Required work :: Copy out the lines of the records below, and only those lines, from the one with "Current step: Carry" through the one with "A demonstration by", exactly as they appear.

Items from a dataset ::
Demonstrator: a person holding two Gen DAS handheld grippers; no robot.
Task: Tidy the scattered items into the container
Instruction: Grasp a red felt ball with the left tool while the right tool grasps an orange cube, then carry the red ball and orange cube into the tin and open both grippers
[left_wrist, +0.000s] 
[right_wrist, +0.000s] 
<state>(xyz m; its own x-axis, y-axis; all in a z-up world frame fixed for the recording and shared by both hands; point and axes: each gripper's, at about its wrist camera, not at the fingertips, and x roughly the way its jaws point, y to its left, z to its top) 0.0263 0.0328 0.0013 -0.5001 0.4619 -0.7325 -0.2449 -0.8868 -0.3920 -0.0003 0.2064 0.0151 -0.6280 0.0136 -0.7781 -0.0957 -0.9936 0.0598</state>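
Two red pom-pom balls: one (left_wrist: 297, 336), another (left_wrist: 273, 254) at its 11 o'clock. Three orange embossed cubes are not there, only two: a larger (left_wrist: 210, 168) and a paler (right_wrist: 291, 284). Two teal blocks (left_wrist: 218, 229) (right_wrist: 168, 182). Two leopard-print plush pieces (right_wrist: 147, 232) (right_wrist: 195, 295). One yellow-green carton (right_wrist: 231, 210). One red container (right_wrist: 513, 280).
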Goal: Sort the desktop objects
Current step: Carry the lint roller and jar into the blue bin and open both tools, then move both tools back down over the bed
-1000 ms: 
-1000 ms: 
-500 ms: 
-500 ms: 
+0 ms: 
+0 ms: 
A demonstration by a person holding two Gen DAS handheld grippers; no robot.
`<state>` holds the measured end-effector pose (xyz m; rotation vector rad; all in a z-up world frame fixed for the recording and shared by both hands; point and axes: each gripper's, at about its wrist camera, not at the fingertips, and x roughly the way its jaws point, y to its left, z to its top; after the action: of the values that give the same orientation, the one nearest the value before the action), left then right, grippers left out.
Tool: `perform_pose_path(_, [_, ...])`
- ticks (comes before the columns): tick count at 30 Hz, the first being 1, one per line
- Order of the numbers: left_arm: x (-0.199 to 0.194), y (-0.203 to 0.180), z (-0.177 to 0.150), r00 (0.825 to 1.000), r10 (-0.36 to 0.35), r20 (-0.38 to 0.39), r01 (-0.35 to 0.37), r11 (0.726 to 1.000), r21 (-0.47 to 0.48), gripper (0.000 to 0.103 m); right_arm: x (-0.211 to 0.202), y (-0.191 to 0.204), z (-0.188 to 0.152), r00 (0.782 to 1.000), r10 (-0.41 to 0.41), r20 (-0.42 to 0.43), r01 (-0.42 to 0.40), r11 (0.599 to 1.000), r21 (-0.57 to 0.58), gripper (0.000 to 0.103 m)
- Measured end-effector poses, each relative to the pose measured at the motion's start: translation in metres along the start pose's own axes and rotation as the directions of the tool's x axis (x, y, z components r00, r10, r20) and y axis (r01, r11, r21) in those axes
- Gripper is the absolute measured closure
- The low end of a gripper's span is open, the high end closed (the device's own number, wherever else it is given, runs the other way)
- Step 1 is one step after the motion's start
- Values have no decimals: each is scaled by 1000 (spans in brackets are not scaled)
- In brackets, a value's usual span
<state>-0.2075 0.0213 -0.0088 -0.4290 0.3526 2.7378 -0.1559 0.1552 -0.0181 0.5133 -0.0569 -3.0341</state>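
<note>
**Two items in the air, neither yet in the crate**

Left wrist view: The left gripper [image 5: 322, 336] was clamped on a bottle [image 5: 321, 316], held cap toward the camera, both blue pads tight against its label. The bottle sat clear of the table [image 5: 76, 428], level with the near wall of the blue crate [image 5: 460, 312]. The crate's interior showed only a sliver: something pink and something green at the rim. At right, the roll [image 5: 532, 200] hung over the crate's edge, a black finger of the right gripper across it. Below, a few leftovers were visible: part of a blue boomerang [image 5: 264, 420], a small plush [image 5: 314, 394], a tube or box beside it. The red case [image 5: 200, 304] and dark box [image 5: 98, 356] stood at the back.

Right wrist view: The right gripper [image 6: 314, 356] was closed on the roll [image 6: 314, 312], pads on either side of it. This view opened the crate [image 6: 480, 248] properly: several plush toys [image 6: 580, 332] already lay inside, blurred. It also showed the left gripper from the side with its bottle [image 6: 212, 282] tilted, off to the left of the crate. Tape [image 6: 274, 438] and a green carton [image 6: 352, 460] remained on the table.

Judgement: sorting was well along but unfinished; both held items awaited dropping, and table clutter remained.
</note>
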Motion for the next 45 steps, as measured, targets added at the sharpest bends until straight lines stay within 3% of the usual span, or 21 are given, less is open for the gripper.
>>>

Answer box ::
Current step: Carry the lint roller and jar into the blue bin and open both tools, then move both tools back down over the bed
-1000 ms: 
-1000 ms: 
-500 ms: 
-500 ms: 
+0 ms: 
+0 ms: 
A demonstration by a person holding two Gen DAS handheld grippers; no robot.

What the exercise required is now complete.